Start by listing your two or three strongest proof points, the experiences that most directly map to analyst work, and write a tight 60-to-90-second answer using Fit, Proof, Impact. Then pressure-test it against one question: could the candidate after me say this word for word? If yes, it is too generic, so swap in something only you could say. Practice it out loud rather than in your head, because the gap between a polished mental version and a fluent spoken one is large, and an answer that sounds memorized lands worse than one that sounds like a confident statement of fact.
Finally, keep a small amount of flexibility. Tailor the fit opening slightly to the specific bank or group when you can, so the answer feels current to the conversation rather than pre-canned. The goal is a confident, evidence-based close that you can deliver smoothly while still sounding like you mean it in the moment.
Common Mistakes to Avoid
A few errors sink this answer again and again:
- Reciting your resume. The interviewer has it. Synthesize, do not narrate.

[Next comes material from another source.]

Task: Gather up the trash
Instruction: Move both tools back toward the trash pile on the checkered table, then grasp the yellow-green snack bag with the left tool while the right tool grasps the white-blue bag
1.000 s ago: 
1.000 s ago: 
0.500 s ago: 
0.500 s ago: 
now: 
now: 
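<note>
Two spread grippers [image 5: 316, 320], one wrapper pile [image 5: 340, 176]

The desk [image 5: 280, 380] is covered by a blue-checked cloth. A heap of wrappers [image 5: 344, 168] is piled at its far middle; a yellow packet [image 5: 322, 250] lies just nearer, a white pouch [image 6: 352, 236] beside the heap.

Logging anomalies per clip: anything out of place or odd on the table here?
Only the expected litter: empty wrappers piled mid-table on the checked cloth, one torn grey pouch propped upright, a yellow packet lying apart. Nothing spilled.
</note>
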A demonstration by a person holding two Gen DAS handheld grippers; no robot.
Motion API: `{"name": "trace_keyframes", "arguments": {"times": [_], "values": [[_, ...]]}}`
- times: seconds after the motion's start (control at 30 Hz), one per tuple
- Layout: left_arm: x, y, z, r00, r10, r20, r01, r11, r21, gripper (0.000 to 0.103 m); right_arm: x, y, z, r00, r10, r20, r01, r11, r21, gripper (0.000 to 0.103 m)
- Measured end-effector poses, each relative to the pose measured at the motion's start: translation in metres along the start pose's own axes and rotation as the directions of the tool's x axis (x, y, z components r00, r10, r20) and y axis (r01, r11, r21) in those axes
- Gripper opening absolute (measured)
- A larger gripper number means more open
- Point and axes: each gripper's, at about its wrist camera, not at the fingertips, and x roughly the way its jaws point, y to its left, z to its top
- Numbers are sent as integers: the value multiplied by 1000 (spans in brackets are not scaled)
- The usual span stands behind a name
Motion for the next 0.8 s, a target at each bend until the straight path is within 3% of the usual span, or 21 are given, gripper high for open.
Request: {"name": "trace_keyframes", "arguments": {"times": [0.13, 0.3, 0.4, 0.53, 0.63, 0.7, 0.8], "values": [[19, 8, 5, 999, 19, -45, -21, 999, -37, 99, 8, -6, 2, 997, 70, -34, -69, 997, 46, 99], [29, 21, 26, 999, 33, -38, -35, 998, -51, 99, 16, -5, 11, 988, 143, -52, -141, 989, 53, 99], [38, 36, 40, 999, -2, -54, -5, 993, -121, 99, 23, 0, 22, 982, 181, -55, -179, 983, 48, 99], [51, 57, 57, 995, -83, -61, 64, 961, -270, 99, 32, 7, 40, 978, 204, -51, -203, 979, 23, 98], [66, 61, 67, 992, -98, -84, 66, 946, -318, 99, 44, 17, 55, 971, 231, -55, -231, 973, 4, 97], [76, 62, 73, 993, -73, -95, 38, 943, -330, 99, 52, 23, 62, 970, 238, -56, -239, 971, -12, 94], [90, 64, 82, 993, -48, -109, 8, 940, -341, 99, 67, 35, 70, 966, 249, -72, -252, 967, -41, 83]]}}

- Generic adjectives. "Hardworking, passionate, fast learner" with no evidence says nothing and is instantly forgettable.
- Arrogance. Overclaiming ("I'm the best candidate you'll see") raises doubts about how you would behave on a team. Confidence comes from evidence, not superlatives.

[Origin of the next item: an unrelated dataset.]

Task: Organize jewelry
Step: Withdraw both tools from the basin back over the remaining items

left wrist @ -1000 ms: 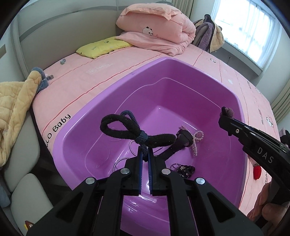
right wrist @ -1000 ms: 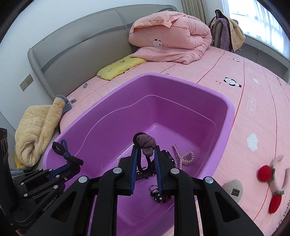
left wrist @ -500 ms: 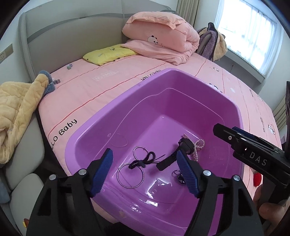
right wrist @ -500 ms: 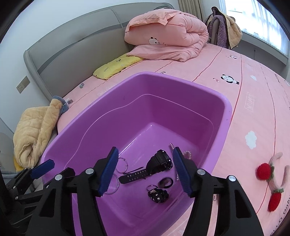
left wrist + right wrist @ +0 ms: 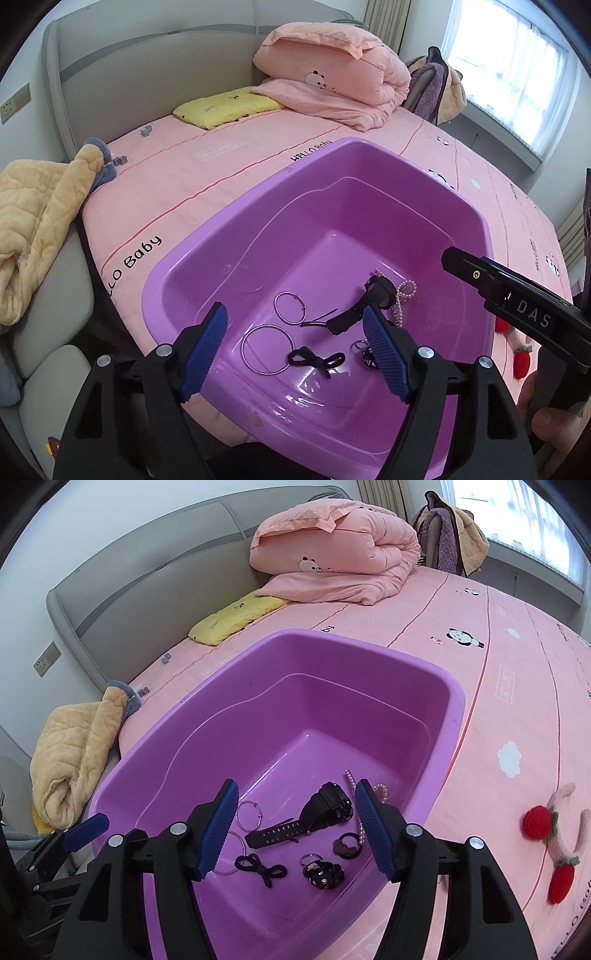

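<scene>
the purple tub (image 5: 456, 701) sits on the pink bed (image 5: 517, 686). on its floor lie a black watch (image 5: 317, 812), two metal rings (image 5: 290, 308), a pearl bracelet (image 5: 404, 291), a black hair tie (image 5: 260, 867) and a small keyring charm (image 5: 323, 873). both the left gripper (image 5: 295, 350) and right gripper (image 5: 295, 827) hover above with fingers wide, empty.

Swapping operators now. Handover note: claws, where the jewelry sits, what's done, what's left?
Left claw: open, nothing held, above the tub's near end.
Right claw: open, nothing held, above the tub.
In the purple tub: black watch, two metal rings, black bow tie, pearl strand, dark hair tie, black charm.
Left: red cherry hair piece lies outside, on the bed.
</scene>
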A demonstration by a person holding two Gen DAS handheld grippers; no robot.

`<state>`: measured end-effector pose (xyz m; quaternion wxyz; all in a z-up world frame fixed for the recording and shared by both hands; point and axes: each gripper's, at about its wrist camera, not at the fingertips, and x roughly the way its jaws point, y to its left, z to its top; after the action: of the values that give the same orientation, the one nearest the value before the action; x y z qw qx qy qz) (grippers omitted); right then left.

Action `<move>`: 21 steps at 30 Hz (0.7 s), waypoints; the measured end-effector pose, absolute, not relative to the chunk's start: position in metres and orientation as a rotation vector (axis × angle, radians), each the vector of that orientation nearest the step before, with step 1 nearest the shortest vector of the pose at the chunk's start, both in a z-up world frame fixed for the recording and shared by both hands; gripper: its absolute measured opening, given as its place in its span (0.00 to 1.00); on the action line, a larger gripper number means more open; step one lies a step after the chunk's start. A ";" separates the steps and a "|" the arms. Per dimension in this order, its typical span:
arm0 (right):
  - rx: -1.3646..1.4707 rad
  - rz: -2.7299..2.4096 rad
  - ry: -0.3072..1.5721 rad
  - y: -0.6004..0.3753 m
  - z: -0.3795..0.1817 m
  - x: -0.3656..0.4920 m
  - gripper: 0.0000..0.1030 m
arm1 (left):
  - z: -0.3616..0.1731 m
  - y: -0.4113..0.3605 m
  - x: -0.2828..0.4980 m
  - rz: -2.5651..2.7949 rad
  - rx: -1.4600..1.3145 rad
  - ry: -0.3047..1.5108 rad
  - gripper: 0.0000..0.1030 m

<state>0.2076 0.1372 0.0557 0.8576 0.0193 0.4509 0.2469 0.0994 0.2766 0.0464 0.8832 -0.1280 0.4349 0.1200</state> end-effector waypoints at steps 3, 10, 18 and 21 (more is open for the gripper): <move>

- Mentioning salary, prestige, or personal need. "Why should we hire you" is about the value you give, never what you want to get. Keep money and personal circumstances out of it.
- Going too long. Past 90 seconds you lose the room. Make your point, prove it, and stop. Rambling undercuts the very reliability you are trying to claim.

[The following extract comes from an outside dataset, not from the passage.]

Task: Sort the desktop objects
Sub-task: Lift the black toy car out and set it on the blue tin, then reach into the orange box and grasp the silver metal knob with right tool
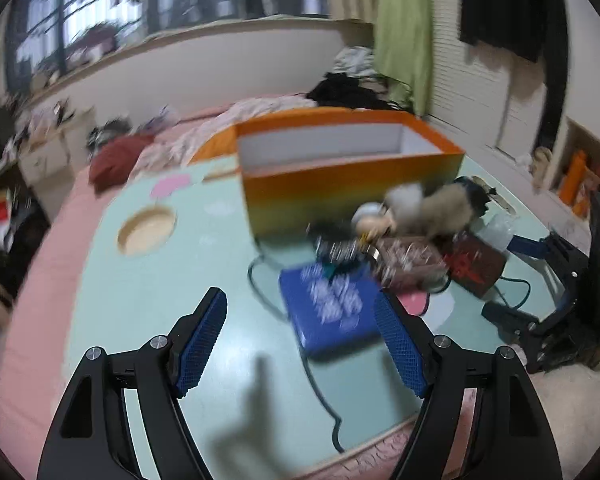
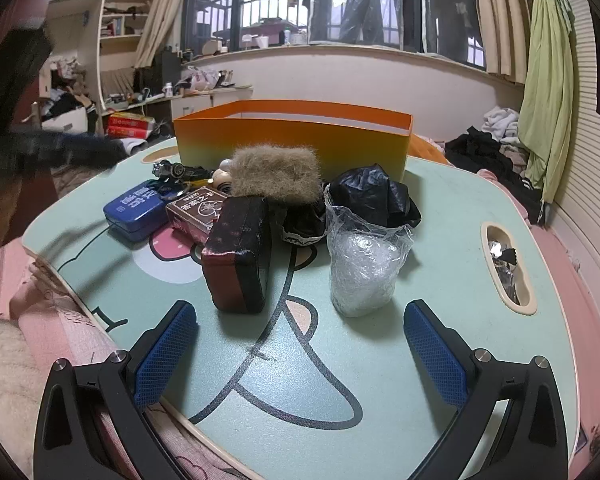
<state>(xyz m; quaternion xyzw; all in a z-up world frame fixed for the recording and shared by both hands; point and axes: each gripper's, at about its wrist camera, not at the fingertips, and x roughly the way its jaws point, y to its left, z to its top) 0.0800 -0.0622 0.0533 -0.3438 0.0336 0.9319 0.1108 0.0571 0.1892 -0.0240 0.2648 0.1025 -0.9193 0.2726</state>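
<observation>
2 wrist views differ: the left is motion-smeared, its left gripper (image 1: 300, 320) spread, empty, near a blue tin (image 1: 332, 312). Beyond stands the matte orange box (image 2: 292, 140). Crinkled clear plastic cup (image 2: 364, 268) sits before the wide-open, empty right gripper (image 2: 300, 320).

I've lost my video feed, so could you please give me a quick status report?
Left gripper open, empty, near blue tin. Right gripper open, empty, facing the pile. Orange box behind pile; nothing blocking.
</observation>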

These overlap with the broader set in our guide to the most common interview mistakes, and avoiding them is often what separates two otherwise similar candidates.
Key Takeaways
- "Why should we hire you" asks why you over other qualified candidates, not for a resume recap. Differentiate, do not narrate.
- Use Fit, Proof, Impact: name what the role needs, prove you can deliver it with specific evidence, and close on the value you will add.
- Pick differentiators that map to what banks value in analysts: attention to detail, reliability, resilience, and teamwork, backed by NACE-style employer priorities.
- Keep it under 90 seconds, confident but evidence-based, never boastful.
- Tailor to your background: lead with demonstrated competence if you have it, or with transferable, well-evidenced strengths if you are a career changer or non-target candidate.
Conclusion
"Why should we hire you" is the moment the interviewer hands you the microphone and asks you to close. The candidates who fumble it do so by either repeating their resume or hiding behind adjectives, both of which waste the opening. The candidates who win it treat it as a short, evidenced argument: here is what this seat needs, here is proof I can do it, and here is what the team gets by picking me.
Prepare it like a deliverable, not an improvisation. Pick your two or three strongest, most relevant proof points, draft a 60-to-90-second answer using Fit, Proof, Impact, and practice it out loud until it sounds like a confident statement of fact rather than a pitch. Pair it with sharp answers to the other "why" questions and a thoughtful set of questions to ask your interviewer, and you will close the interview the way the question is designed to let you: on your own terms.